Shapes of things (16)

John Tierney takes up the subject of the current campaign to suppress speech in his City Journal essay “The new censors.” Here is an excerpt:

It wasn’t enough to ban Donald Trump from Facebook and Twitter if he and his followers could move to Parler—so Parler had to be shut down, too. Big Tech obliged, succumbing to pressure from the media and their Democratic allies in Congress. (Google and Apple removed Parler from their app stores, and Amazon forced Parler offline by booting it off its web servers.) This unprecedented suppression was denounced by conservative and libertarian publications like the Wall Street Journal and Reason, and by a few independent journalists like Glenn Greenwald, but the usual solidarity among the press against censorship was missing.

The Washington Post headlined an editorial, “Parler deserved to be taken down.” The Guardian called for still-harsher censorship through federal regulation that would restrict “online harms” and promote “social values such as truth telling.” At MSNBC and CNN, commentators longed for more government action—a new equivalent of the 9/11 Commission to investigate the Capitol riot—and further corporate censorship.

CNN’s senior media reporter, Oliver Darcy, called for telecom companies like AT&T, Verizon, and Comcast to stop providing platforms for the distribution of “lies” and “conspiracy theories” by conservative channels like Fox News, Newsmax, and One America News Network. On his CNN show Reliable Sources, Brian Stelter discussed further steps to “curb” the “information crisis,” and he offered no objection to the solution offered by a former Facebook executive: “We have to turn down the capability of these conservative influencers to reach these huge audiences.”

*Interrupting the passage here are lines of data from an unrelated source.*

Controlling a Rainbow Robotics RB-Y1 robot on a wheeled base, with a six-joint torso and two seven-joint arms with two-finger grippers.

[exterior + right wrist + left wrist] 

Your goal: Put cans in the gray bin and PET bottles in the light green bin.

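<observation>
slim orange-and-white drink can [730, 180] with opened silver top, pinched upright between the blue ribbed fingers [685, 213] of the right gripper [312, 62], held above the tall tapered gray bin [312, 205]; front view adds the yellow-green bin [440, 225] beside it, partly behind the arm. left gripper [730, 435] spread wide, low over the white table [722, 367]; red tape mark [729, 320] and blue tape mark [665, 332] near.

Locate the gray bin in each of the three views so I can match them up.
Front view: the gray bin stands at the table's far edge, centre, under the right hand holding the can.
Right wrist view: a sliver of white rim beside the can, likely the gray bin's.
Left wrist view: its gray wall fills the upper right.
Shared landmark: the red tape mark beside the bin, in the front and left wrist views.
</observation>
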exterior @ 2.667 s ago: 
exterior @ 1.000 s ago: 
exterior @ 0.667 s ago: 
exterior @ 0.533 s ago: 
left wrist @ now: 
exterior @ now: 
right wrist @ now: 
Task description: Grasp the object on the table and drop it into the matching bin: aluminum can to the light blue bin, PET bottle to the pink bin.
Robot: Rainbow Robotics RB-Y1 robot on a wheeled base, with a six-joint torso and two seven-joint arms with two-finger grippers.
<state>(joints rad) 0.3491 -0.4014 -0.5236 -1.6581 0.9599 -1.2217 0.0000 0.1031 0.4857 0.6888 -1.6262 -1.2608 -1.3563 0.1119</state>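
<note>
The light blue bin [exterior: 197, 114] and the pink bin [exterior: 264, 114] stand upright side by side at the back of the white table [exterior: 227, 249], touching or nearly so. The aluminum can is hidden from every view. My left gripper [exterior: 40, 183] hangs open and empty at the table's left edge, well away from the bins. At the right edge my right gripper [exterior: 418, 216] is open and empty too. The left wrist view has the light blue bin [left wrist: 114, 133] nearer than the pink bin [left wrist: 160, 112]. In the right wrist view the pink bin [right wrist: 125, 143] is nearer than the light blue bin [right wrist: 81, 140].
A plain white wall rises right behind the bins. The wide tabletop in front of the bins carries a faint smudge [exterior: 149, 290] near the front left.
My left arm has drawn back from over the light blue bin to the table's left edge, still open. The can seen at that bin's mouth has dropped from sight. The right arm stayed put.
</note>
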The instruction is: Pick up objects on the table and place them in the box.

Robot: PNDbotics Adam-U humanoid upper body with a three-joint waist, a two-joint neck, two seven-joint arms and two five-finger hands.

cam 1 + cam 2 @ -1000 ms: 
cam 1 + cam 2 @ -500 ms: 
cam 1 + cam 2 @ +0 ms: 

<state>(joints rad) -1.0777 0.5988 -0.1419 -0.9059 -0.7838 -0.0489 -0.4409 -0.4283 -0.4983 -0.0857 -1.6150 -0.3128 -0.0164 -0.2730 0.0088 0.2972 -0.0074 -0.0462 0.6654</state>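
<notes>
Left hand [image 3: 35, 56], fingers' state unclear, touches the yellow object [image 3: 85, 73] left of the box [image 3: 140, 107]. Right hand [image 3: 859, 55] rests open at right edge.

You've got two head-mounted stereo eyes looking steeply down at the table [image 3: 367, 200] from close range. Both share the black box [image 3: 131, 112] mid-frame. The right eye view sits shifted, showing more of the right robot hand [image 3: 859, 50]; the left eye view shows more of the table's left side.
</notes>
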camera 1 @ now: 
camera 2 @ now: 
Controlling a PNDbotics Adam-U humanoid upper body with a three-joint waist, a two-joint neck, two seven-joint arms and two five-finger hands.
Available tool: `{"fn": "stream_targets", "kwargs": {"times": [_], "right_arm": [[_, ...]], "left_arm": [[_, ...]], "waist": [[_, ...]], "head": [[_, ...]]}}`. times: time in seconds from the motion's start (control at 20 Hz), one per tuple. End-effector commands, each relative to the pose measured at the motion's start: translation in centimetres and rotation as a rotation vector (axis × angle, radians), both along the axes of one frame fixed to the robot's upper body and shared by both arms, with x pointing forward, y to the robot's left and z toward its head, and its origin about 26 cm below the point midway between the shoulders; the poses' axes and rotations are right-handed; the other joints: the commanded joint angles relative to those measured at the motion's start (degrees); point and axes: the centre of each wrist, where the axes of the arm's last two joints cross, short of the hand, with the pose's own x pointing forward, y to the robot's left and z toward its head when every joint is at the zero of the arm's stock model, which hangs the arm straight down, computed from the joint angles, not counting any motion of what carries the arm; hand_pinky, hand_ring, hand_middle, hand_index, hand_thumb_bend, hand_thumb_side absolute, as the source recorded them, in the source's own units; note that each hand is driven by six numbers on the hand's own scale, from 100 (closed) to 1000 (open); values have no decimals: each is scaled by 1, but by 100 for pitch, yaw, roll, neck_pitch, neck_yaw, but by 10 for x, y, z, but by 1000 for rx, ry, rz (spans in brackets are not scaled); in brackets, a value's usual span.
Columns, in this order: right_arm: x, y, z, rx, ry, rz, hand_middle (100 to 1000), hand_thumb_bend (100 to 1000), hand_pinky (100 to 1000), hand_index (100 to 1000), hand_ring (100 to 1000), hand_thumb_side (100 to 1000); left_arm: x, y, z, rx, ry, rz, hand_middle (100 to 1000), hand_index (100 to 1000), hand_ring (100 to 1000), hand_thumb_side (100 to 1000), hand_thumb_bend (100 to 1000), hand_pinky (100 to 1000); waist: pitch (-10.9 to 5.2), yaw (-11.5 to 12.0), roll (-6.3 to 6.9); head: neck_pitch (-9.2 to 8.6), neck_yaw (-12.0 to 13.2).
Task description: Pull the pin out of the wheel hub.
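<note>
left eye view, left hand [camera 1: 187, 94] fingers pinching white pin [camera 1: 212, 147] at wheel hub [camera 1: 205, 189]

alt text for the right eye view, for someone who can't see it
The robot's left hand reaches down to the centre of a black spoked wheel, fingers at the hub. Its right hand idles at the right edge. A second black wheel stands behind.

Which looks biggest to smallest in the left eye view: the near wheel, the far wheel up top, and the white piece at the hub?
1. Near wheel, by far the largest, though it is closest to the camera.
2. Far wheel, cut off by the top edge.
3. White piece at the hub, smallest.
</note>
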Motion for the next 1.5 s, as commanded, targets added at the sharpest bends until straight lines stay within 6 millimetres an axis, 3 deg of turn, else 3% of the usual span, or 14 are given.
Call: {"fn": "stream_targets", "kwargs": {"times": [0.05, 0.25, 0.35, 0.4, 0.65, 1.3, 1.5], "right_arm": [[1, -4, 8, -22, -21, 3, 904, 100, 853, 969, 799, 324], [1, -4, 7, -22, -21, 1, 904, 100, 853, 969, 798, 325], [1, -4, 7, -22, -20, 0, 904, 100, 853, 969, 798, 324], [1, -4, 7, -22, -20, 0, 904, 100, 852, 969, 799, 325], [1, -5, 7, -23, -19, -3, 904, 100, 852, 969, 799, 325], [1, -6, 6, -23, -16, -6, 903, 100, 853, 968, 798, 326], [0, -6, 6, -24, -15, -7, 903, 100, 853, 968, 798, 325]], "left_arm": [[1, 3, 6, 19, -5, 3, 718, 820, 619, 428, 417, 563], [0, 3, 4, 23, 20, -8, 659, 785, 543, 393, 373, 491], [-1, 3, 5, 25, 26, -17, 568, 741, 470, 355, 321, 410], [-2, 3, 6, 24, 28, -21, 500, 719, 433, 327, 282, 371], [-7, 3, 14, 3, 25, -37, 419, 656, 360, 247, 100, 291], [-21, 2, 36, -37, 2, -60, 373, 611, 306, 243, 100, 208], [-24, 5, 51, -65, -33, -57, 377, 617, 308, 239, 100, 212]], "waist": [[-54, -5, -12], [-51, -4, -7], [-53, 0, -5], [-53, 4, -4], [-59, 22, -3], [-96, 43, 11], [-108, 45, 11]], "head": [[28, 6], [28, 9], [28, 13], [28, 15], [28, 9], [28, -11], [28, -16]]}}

A few mainstream journalists expressed mild reservations about the Parler shutdown—the Los Angeles Times called it “troubling” though also “understandable”—but most didn’t even bother taking a position. Their attitude was nicely captured by the fictional Titania McGrath, the satirically woke character on Twitter created by British comic Andrew Doyle. “If you don’t like our rules, just build your own platform,” she tweeted. “Then when we delete that, just build another one. Then when we delete that, just build your own corporate oligopoly. I really can’t see the issue.”

Tierney separates these two sentences by a paragraph break: “Politicians are always eager for more power. But why would any sensible journalist go along with them?” In his Tablet essay “Journalists mobilize against free speech,” Armin Rosen compiles a dishonor roll of journalists “going along.”